As we see, the development of pharmacology is one of using pure compounds. We can’t forget the danger in our home and outdoors, especially from plants. There are many poisonous plants, to eat and touch. Twelve thousand people have been poisoned in one year, especially children under five years of age, who pop anything into their mouths. People try to make “tea” out of weeds and unknown plants. Poison ivy as an irritant is the best known in this country. The toxin inside the leaf can cause a skin rash. Poison oak and sumac, the leaves and vines tomatoes and potatoes contain poisons called alkaloids. Cherry twigs contain cyanide. Seed kernels from peaches and apricots contain cyanide; “a cup of apple seeds may kill a person.” Green leaves of rhubarb contain oxalic acid poisonous, damaging human kidneys. Leaves of tomatoes, potato, and eggplant are so poisonous that handling may be fatal, causing rapid heartbeat and nervous system disorders. Jimpson weed grows in backyards; fox glove is a source of digitoxin affecting heart muscles; digitalis is made from fox glove and, as a medicine, makes heart muscles contract to pump more blood. Wisteria can poison children. Buttercup sap irritates the mouth. Lily of the Valley makes a poison like digitoxin and acts similarly. Even dandelion leaves can be poisonous, when eaten.

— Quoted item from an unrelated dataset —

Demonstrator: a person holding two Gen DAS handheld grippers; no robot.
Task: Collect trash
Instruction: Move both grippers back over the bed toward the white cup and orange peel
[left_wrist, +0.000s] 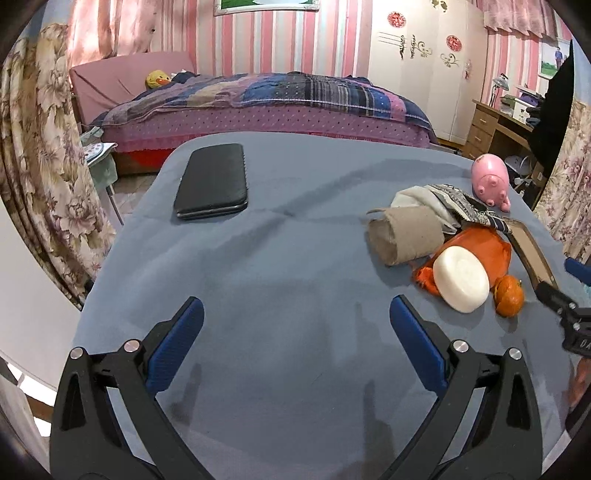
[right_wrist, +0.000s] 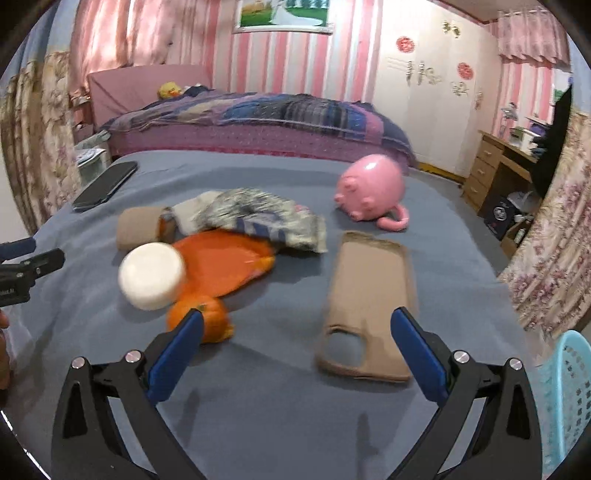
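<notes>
Here the right gripper (right_wrist: 295, 328), fingers spread and empty, sits nearest the orange peel (right_wrist: 201, 317), just beside its left fingertip. The left gripper (left_wrist: 295, 317), equally spread, hangs over bare cloth, farther off.

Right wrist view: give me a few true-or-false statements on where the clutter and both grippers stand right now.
1. The right gripper is open and holds nothing. True.
2. The pink piggy bank stands upright. False: it lies tipped on its side.
3. The orange fruit sits just in front of the white round puck. True.
4. The tan phone case lies on the orange plastic bag. False: it lies apart on the blue cloth.
5. The left gripper grips the cardboard tube. False: it is open and empty.
</notes>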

Matter is seen everywhere. Matter interacts for good or bad. Matter cannot be created or destroyed, but eating some matter may destroy you. Be Careful!

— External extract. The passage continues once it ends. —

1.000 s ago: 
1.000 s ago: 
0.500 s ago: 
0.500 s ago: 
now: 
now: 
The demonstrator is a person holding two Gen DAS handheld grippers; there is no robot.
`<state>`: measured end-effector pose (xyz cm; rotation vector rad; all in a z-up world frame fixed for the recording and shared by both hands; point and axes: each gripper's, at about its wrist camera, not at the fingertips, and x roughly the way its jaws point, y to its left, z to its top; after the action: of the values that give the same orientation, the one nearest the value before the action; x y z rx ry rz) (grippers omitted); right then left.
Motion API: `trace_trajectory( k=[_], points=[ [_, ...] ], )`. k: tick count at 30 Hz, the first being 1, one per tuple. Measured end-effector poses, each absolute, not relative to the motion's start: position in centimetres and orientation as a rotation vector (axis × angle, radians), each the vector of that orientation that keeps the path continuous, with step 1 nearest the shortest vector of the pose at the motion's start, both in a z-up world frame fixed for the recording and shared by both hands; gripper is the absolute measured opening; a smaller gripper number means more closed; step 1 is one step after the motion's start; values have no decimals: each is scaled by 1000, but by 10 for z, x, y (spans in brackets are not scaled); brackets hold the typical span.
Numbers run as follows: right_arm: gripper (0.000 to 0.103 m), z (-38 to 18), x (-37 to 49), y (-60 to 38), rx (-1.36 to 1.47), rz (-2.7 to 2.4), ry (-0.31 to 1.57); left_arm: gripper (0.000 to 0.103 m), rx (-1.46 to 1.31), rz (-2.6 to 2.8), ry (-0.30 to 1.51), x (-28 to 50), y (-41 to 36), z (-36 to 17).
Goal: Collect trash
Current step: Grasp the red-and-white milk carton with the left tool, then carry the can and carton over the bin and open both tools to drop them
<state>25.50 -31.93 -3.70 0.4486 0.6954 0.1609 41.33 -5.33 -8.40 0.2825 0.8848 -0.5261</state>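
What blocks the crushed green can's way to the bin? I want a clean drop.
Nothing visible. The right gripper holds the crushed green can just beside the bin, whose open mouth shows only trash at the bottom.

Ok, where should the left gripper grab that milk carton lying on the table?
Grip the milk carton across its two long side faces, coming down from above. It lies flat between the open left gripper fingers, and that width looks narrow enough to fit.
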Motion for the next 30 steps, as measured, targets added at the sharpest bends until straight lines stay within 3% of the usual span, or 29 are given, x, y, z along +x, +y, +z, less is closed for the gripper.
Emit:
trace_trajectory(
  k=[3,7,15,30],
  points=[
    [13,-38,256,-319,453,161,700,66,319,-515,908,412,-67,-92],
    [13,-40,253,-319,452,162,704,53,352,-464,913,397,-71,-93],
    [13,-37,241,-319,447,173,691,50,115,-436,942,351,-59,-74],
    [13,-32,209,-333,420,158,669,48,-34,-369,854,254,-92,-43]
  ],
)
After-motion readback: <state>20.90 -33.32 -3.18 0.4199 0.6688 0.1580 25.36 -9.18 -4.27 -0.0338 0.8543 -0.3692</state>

Many different experiments are included to aid the teacher in having enough of a variety to reach various ability students or to reinforce or review concepts already learned.
Many educators and philosophers worry about what children can’t do, we instead are concerned with all the things they can do; and reinforce those skills in which they are weak.

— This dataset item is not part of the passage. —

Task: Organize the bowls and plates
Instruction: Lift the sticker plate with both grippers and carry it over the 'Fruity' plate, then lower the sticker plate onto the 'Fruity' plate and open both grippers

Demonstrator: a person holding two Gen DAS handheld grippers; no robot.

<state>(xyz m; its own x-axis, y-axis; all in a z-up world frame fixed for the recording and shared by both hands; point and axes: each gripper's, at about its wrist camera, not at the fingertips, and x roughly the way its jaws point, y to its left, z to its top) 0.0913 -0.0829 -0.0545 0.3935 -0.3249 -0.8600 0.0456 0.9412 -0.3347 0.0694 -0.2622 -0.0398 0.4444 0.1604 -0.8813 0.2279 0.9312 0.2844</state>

If at first children are afraid to work alone, groups of three or four can be started; and as confidence is gained and equipment becomes more available, individual experiments are most beneficial.
All children should write their own reports, and keep them, after correction, in a notebook. Experiments should be marked differently than regular work. For example, if anything is missing a “0” denotes this and the work is corrected and returned for recorrection.